In 2014, a US Postal Service employee filed a complaint about a coworker repeatedly wearing a hat with a Gadsden Flag motif at work. Postal service administration dismissed the complaint, but the United States Equal Employment Opportunity Commission reversed the decision and called for a careful investigation. The EEOC issued a statement clarifying that it did not make any decision that the Gadsden flag was a "racist symbol," or that wearing a depiction of it constituted racial discrimination.
Street Patrol, a 1990s queer self-defense group affiliated with Queer Nation/San Francisco, used as its logo a coiled snake over a triangle holding a ribbon with the motto "Don't Tread on Me". Some libertarian circles use a version of the flag with the snake and motto placed over a rainbow flag. Following the 2016 Orlando nightclub shooting, posters containing a rainbow Gadsden flag inscribed with "#ShootBack" were placed around West Hollywood.
Use outside the U.S.
Appearances in popular culture
The Gadsden flag has made numerous appearances in popular culture, particularly in post-apocalyptic stories.

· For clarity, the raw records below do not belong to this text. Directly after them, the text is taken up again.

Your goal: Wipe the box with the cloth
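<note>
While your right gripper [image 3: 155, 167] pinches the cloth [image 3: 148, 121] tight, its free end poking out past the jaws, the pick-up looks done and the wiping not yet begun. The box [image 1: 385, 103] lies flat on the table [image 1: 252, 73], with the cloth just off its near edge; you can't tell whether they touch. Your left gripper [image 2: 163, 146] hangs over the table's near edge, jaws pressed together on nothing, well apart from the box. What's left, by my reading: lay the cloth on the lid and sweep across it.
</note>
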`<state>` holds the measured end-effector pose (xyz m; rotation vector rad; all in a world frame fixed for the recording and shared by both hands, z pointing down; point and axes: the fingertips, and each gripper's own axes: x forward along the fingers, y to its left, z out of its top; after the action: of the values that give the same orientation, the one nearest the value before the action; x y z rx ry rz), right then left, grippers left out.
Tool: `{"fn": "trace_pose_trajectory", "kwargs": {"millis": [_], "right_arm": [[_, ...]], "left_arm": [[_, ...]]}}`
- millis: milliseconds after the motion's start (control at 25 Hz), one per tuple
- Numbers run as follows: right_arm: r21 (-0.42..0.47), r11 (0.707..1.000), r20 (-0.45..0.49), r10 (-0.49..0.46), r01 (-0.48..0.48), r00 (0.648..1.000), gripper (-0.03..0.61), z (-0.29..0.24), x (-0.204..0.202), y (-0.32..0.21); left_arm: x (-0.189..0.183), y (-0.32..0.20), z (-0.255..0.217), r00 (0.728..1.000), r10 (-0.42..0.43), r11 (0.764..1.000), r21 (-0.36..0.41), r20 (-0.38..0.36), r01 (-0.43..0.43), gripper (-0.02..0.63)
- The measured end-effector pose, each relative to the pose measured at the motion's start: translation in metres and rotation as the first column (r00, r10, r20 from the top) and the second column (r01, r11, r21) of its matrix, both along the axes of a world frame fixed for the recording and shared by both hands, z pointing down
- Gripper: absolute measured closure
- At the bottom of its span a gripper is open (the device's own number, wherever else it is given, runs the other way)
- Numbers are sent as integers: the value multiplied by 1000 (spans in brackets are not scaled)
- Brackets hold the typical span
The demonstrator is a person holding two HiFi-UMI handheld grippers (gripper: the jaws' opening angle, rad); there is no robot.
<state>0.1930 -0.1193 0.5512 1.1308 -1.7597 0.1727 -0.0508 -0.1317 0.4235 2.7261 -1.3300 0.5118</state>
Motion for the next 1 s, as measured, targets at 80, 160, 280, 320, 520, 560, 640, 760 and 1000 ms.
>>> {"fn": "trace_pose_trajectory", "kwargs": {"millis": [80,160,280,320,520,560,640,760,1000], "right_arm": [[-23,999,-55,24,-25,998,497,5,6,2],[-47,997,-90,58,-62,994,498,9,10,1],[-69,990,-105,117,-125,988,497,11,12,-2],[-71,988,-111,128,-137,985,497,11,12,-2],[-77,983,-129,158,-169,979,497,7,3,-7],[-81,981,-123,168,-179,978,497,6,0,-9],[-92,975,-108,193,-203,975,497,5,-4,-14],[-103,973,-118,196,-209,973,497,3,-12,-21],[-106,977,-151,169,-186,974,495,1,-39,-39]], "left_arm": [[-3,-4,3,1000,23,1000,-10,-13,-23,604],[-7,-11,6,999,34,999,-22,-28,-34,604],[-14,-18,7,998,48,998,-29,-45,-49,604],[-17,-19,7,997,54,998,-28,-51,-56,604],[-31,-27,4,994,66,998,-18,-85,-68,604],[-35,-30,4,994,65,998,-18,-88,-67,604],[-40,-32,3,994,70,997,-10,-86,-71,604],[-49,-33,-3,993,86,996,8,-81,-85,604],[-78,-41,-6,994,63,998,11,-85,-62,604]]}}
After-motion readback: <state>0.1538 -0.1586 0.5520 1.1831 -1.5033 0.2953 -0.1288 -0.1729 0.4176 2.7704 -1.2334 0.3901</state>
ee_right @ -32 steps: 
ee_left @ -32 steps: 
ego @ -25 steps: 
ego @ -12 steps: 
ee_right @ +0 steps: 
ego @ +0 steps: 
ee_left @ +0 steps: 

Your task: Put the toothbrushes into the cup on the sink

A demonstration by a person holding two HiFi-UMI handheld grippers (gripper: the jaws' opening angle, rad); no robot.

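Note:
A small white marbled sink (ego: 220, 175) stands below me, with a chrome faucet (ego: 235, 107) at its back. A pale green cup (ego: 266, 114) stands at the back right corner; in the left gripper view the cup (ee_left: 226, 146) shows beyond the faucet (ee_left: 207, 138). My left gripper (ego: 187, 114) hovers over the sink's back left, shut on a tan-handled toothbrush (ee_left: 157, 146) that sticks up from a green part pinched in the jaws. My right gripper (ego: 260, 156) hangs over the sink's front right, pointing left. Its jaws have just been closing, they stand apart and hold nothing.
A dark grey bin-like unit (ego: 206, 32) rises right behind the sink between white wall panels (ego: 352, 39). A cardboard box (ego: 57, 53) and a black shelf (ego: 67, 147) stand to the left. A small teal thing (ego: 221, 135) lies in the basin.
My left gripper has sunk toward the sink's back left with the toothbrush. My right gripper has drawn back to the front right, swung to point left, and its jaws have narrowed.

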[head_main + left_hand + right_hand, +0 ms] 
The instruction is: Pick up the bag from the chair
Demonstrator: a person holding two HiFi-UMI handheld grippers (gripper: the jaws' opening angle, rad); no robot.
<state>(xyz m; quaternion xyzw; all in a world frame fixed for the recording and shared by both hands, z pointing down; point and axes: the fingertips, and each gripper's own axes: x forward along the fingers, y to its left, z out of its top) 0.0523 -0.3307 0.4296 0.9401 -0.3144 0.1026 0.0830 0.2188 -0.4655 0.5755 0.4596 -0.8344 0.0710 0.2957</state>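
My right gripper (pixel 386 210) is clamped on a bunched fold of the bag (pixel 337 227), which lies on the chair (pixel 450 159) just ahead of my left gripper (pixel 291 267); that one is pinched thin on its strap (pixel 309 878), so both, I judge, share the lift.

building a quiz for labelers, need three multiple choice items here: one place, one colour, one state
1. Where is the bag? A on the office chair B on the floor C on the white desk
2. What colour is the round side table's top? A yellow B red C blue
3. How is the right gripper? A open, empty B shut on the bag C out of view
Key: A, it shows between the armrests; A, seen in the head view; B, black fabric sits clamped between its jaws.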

- The Freedom Train, a graffiti artwork painted in 1976, incorporated the Gadsden flag in its design.
In film and television
- In the 1982 film Tootsie, the character of Jeff Slater (Bill Murray) is shown to have the Gadsden flag displayed in his bedroom.
- In the 1985 film Rocky IV, the character of Paulie (Burt Young) wears a coat with the flag on the back while in Russia.
- In the 1995 The Simpsons episode "Bart vs. Australia", Bart reveals in an act of "patriotism" the phrase "Don't Tread On Me" written across his buttocks when he is supposed to be kicked by the Australian Prime Minister as a punishment.
- In the 2006 CBS apocalyptic drama series Jericho, Gadsden flags are shown several times, most notably in the series finale when Jericho's mayor, Gray Anderson (Michael Gaston), replaces the town hall's "Allied States of America" flag with a Gadsden flag.
- In the 2009 NBC mockumentary sitcom Parks and Recreation, Ron Swanson (Nick Offerman) has a miniature Gadsden flag in his office.
- In the 2023 HBO apocalyptic drama series The Last of Us, Bill (Nick Offerman) has a Gadsden flag in his house.